For each line below that includes the word "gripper", make a copy.
═══ Dataset section ═══
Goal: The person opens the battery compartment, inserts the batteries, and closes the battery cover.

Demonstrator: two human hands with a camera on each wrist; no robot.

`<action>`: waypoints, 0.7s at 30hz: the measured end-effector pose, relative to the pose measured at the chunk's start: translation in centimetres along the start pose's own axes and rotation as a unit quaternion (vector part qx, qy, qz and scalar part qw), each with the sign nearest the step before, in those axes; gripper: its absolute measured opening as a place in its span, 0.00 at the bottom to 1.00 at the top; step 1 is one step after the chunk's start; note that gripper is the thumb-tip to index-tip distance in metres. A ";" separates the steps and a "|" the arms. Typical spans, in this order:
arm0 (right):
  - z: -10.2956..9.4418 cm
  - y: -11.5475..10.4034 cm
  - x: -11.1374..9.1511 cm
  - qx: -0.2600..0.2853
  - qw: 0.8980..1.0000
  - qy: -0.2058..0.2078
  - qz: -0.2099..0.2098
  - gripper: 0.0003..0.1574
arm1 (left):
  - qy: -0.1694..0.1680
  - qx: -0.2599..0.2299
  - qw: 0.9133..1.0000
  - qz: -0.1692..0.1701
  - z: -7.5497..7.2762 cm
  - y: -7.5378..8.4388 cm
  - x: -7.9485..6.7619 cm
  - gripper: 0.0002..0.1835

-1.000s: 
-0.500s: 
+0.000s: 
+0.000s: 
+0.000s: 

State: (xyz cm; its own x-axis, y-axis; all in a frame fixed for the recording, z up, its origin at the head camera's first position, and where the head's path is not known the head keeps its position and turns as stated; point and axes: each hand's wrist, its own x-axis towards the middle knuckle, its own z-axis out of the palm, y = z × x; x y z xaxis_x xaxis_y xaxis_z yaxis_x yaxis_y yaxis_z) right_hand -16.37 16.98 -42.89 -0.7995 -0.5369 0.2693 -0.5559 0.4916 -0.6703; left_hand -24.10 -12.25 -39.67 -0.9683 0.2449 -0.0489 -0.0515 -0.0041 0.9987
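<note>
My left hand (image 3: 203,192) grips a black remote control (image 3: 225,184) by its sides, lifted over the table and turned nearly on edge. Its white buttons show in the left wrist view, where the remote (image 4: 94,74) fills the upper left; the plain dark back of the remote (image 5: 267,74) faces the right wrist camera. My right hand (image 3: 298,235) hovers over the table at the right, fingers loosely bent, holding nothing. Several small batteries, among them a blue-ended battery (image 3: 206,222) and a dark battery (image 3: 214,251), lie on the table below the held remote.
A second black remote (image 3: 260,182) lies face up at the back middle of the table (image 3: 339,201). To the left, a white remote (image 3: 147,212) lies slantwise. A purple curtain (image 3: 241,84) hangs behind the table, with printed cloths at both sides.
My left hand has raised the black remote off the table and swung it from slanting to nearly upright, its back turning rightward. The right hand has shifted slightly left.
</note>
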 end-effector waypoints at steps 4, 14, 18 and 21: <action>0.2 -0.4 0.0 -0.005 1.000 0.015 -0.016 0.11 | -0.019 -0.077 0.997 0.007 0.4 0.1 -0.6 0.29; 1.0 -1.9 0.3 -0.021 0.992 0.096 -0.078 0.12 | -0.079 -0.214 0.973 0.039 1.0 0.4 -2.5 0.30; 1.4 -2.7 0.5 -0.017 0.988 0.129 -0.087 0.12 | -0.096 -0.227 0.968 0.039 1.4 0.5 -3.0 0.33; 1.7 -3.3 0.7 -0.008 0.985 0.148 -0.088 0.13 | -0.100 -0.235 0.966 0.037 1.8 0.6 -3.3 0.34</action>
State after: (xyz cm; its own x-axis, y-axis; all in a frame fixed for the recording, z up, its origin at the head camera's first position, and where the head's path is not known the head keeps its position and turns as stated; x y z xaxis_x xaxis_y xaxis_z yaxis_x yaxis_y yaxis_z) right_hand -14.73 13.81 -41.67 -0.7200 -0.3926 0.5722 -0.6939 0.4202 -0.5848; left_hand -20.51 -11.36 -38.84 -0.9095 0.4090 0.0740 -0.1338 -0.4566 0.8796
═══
▶ _Answer to the exercise_:
`<action>`: waypoints, 0.7s at 30hz: the measured end-effector pose, relative to the pose measured at the chunk's start: translation in centimetres along the start pose's own axes and rotation as a unit quaternion (vector part qx, qy, qz and scalar part qw), each with the sign nearest the step before, in those axes; gripper: its absolute measured opening as a place in its span, 0.00 at the bottom to 1.00 at the top; step 1 is one step after the chunk's start; note that gripper is the thumb-tip to index-tip distance in metres. A ";" separates the steps and a "|" the arms. Typical spans, in this order:
  - gripper: 0.0003..0.1574
  - gripper: 0.0002..0.1835

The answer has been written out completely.